* _Goal of the exercise_:
Print the listing below a second time, exactly, and omit its images.

* _Exercise data_:

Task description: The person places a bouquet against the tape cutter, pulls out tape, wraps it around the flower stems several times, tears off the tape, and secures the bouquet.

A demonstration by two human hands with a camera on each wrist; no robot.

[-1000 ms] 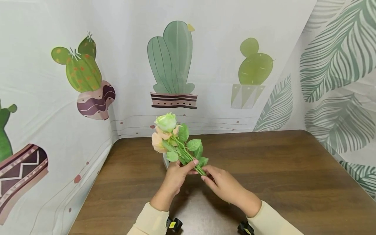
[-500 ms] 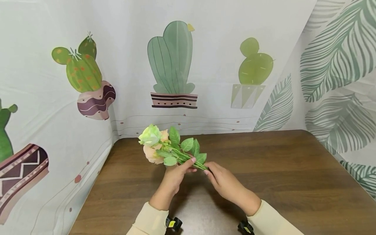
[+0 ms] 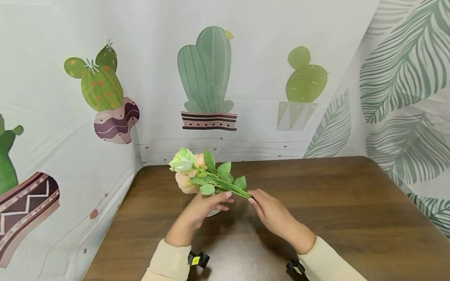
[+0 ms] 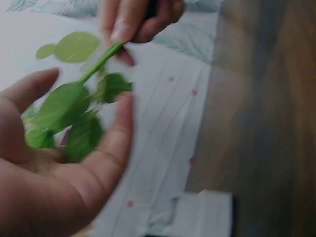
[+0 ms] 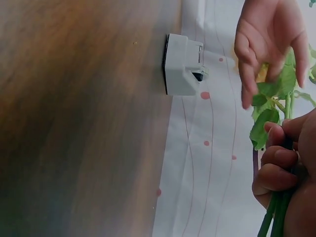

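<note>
Wooden table [image 3: 334,203] | right hand [image 3: 272,212] pinches bouquet [image 3: 205,177] stems | left hand [image 3: 204,207] spread beneath

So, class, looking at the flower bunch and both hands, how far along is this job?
Done: the green-stemmed bunch of peach and pale green artificial roses is gathered and lifted off the brown wooden table. In hand: the right hand pinches the stem ends, and the left hand cups the leaves with open fingers. Left: setting it down; the bunch is in mid-air.

My left hand [image 3: 197,212] left of my right hand [image 3: 272,214], flower bunch [image 3: 205,177] above the table [image 3: 351,210], blooms leftward, cactus backdrop [image 3: 205,74] behind.
</note>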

* _Finished exercise_:
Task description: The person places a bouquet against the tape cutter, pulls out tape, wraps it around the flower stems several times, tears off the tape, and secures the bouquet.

A demonstration by two human hands with a camera on each wrist; no robot.

[-1000 ms] 
[-500 ms] 
[+0 ms] 
[+0 ms] 
[+0 ms] 

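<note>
Wooden table [image 3: 334,203] | right hand [image 3: 272,212] pinches bouquet [image 3: 205,177] stems | left hand [image 3: 204,207] spread beneath

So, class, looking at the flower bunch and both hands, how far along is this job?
Done: the green-stemmed bunch of peach and pale green artificial roses is gathered and lifted off the brown wooden table. In hand: the right hand pinches the stem ends, and the left hand cups the leaves with open fingers. Left: setting it down; the bunch is in mid-air.

My left hand [image 3: 197,212] left of my right hand [image 3: 272,214], flower bunch [image 3: 205,177] above the table [image 3: 351,210], blooms leftward, cactus backdrop [image 3: 205,74] behind.
</note>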

Nothing else belongs in the output.